Mahjong X Mascots (1)

Mahjong X Mascots (1)

 

I started this youtube channel to practice our belief, “Mahjong Connects and Inspires”. The need to produce a video every week does give me a lot of pressure, but over years, I find pressure is an inevitable part of the creation process. Too often designers and artists keep thinking but not doing, it is only when we face deadlines that we manage to freeze our thought and consolidate ideas into creative works. I like comics and always want to design a mascot for Glocal Mahjong to connect ourselves better with people. Let me take this opportunity to force myself to work on it and make it happen. After it is created I can then use it to share stories, knowledge and messages, and widen the topics I can cover on this YouTube channel.
What is a mascot? A mascot is meant to be an instantly recognizable representation of brands, whether it is in the look of human, animal, or object. Actually, the word 'mascot' originates from the French term 'Mascotte' which means lucky charm and in Chinese,吉祥物. They started off in the nineteenth century from the baseball games from incidents of certain figures and animals appearing in winning games which caused them to believe that they were the good luck charm of the team. Gradually, every baseball team had their own mascot that appeared as costumed animal puppets to bring luck and entertain their spectators. All of these laid the tradition of having mascots for sports teams in modern-day America, whether they are professional or amateur ones. These also extend into major sports games like the Summer and Winter Olympics for which signature mascots were created as the spokesmen or ambassadors for these games. Over years, a wide variety of interesting mascots related to the native animals or figures of the game destinations have been created.
Apart from sports, mascots are created for important events like World Expo and themed parks and tourist attractions like Disney or Ocean Park in Hong Kong and large brands. They appeared as costumed puppets to interact and take pictures with visitors, which become great marketing tools via social media. Through licensing and merchandising, they are sold as soft toys and figures or turned into daily products like T-shirts, hoodies, caps, toys, mugs, key chains, etc. into patented souvenirs. All these have become very important revenue streams for the organizers.
Even mascots are not created for bringing revenue, they are created as marketing tools to connect better with audiences or customers beyond characterless logos, enliven inanimate brands and organizations, tell their stories and spread culture, and unite their fandom. Though it started from the United States, mascots could not be more popular than in Japan where mascots are created almost for any brands.

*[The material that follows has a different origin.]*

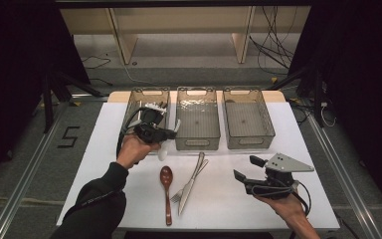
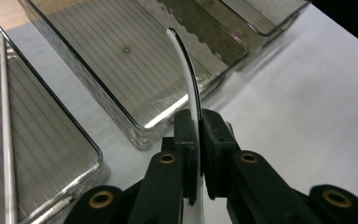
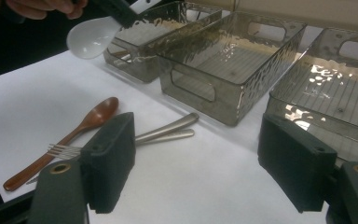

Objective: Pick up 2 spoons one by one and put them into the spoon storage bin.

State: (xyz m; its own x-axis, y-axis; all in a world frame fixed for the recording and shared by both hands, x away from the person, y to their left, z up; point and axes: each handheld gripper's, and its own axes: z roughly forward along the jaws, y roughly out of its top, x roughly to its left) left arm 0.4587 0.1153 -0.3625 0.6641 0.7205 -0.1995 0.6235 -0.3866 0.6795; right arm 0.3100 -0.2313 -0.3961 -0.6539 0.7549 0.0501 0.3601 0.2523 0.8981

To make mascots adorable, they are often designed to look cute or in Japanese terms, kawaii. Typically, they follow the baby or infant animals’ top heavy proportion and include features like bulbous shape, short limbs, big heads, short limbs, larger foreheads, big and beady eyes, round cheeks, small chins and small noses. The cute looks of baby and infant animals are not just coincidences but have strong biological meanings to the sustainability of living species. The cute looks trigger living beings’ instinct to pay tremendous effort in grooming them, giving them extra care and love, and protecting them from danger.

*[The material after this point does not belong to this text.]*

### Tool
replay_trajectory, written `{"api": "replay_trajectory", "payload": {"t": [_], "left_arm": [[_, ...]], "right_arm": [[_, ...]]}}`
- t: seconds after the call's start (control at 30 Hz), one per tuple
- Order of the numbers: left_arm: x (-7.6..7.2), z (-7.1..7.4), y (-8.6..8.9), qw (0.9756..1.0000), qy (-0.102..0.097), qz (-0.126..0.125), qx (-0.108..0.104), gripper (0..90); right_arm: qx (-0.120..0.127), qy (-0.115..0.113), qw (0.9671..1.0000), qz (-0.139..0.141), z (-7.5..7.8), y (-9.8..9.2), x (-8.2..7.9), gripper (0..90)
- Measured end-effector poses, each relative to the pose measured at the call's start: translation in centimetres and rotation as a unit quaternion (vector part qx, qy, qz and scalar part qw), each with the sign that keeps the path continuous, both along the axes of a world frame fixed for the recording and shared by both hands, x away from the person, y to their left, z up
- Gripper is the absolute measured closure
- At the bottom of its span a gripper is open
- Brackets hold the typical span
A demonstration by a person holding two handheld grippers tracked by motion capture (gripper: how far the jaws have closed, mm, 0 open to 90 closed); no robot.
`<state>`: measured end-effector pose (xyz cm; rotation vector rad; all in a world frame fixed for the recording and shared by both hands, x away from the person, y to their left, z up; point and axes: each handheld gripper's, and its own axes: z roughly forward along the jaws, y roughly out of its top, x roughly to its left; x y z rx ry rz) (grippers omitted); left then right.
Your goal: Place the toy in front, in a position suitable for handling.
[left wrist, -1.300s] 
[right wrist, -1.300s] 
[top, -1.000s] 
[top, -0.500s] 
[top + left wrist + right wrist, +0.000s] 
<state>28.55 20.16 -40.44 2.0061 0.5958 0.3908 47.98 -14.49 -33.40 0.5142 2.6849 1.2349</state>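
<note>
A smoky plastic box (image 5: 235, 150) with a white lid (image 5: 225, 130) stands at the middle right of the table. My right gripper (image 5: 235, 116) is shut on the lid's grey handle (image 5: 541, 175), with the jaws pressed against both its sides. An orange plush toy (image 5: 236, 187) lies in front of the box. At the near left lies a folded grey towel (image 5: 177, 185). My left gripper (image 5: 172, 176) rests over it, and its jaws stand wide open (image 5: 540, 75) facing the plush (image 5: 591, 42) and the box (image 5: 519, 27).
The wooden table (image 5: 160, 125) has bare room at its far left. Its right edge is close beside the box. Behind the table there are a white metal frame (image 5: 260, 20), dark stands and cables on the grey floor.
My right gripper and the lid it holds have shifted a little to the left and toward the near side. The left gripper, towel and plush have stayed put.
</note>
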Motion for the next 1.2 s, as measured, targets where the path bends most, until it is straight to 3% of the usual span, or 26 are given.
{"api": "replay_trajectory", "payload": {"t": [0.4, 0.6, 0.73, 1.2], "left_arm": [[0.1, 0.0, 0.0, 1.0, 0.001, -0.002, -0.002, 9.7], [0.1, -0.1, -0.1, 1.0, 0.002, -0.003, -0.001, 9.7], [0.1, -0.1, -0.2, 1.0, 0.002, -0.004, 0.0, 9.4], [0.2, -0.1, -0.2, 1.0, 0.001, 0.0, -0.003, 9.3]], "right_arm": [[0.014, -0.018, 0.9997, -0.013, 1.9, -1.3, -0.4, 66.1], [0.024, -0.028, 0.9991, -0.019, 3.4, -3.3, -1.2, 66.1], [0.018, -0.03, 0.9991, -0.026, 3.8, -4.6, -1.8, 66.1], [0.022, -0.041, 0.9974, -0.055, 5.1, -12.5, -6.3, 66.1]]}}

However, simply being cute does not make good mascots if they are without character or being too perfect to be real, too conventional, too shallow, too pandering ……. Furthermore, often mascots evolve like living beings over time and they may also die down like the clown, Ronald McDonald retired quietly in 2016 after the scary clown craze that plagued the United States and clowns are more associated with horrors than with jokes and comedies.
Back to mahjong, I have browsed through various mascots related to mahjong, more often they just bear the names of various tiles. These include the robots I showed in my earlier episode on mahjong crossover robots, these chicken mascots were created for a soup in Taiwan made after the winning hands of thirteen orphans. Apart from these, there are also some animated tiles but I do not find anything with strong characters or meaningful stories behind them. All these reinforce my interest in creating families of mahjong mascots.
Despite I have done some initial designs, I found that just showing the looks without context and stories, they will remain soulless and without character. I better prepare a separate episode for them to debut.